### WHAT YOU SHOULD DO
Since the data must remain as supplied, reproduce it word for word.

### DATASET SECTION
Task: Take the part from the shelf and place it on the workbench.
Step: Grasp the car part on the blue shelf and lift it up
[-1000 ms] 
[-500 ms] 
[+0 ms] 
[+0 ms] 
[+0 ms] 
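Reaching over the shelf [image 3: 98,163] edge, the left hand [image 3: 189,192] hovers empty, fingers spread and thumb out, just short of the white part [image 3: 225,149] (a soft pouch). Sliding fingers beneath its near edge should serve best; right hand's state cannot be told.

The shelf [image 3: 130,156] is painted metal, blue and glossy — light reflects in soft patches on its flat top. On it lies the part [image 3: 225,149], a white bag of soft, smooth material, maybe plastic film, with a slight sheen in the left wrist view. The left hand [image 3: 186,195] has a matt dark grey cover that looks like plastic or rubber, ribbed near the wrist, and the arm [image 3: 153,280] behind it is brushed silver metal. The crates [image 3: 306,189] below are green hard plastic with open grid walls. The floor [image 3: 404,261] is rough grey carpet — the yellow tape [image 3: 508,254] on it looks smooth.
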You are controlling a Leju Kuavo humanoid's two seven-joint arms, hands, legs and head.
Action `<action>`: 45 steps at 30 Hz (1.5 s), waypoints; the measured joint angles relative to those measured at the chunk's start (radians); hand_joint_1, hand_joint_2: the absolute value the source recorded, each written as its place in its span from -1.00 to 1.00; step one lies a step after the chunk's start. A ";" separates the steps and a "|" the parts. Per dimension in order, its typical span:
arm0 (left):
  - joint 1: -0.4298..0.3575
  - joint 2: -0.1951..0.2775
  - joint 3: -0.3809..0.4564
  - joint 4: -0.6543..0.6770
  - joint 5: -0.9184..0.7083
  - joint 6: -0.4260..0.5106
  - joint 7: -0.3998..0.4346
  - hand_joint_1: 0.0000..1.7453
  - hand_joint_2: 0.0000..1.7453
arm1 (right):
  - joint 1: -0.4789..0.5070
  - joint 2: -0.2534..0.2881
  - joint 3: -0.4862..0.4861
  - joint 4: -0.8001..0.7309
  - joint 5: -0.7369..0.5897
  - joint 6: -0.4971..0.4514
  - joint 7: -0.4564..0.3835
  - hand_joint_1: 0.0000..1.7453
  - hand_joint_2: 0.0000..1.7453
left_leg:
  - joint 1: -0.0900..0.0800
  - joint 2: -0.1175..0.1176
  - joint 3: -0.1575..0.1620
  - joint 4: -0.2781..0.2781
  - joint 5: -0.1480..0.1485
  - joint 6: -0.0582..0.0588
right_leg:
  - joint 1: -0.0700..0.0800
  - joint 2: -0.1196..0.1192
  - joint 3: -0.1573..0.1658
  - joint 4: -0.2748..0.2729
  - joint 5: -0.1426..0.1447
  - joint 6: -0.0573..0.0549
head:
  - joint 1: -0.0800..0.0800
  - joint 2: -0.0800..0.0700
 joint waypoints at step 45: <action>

### SOLUTION FOR THIS TASK
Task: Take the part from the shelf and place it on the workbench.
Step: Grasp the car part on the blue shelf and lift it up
[-1000 ms] 
[-500 ms] 
[+0 ms] 
[+0 ms] 
[+0 ms] 
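Reaching over the shelf [image 3: 98,163] edge, the left hand [image 3: 189,192] hovers empty, fingers spread and thumb out, just short of the white part [image 3: 225,149] (a soft pouch). Sliding fingers beneath its near edge should serve best; right hand's state cannot be told.

The shelf [image 3: 130,156] is painted metal, blue and glossy — light reflects in soft patches on its flat top. On it lies the part [image 3: 225,149], a white bag of soft, smooth material, maybe plastic film, with a slight sheen in the left wrist view. The left hand [image 3: 186,195] has a matt dark grey cover that looks like plastic or rubber, ribbed near the wrist, and the arm [image 3: 153,280] behind it is brushed silver metal. The crates [image 3: 306,189] below are green hard plastic with open grid walls. The floor [image 3: 404,261] is rough grey carpet — the yellow tape [image 3: 508,254] on it looks smooth.
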You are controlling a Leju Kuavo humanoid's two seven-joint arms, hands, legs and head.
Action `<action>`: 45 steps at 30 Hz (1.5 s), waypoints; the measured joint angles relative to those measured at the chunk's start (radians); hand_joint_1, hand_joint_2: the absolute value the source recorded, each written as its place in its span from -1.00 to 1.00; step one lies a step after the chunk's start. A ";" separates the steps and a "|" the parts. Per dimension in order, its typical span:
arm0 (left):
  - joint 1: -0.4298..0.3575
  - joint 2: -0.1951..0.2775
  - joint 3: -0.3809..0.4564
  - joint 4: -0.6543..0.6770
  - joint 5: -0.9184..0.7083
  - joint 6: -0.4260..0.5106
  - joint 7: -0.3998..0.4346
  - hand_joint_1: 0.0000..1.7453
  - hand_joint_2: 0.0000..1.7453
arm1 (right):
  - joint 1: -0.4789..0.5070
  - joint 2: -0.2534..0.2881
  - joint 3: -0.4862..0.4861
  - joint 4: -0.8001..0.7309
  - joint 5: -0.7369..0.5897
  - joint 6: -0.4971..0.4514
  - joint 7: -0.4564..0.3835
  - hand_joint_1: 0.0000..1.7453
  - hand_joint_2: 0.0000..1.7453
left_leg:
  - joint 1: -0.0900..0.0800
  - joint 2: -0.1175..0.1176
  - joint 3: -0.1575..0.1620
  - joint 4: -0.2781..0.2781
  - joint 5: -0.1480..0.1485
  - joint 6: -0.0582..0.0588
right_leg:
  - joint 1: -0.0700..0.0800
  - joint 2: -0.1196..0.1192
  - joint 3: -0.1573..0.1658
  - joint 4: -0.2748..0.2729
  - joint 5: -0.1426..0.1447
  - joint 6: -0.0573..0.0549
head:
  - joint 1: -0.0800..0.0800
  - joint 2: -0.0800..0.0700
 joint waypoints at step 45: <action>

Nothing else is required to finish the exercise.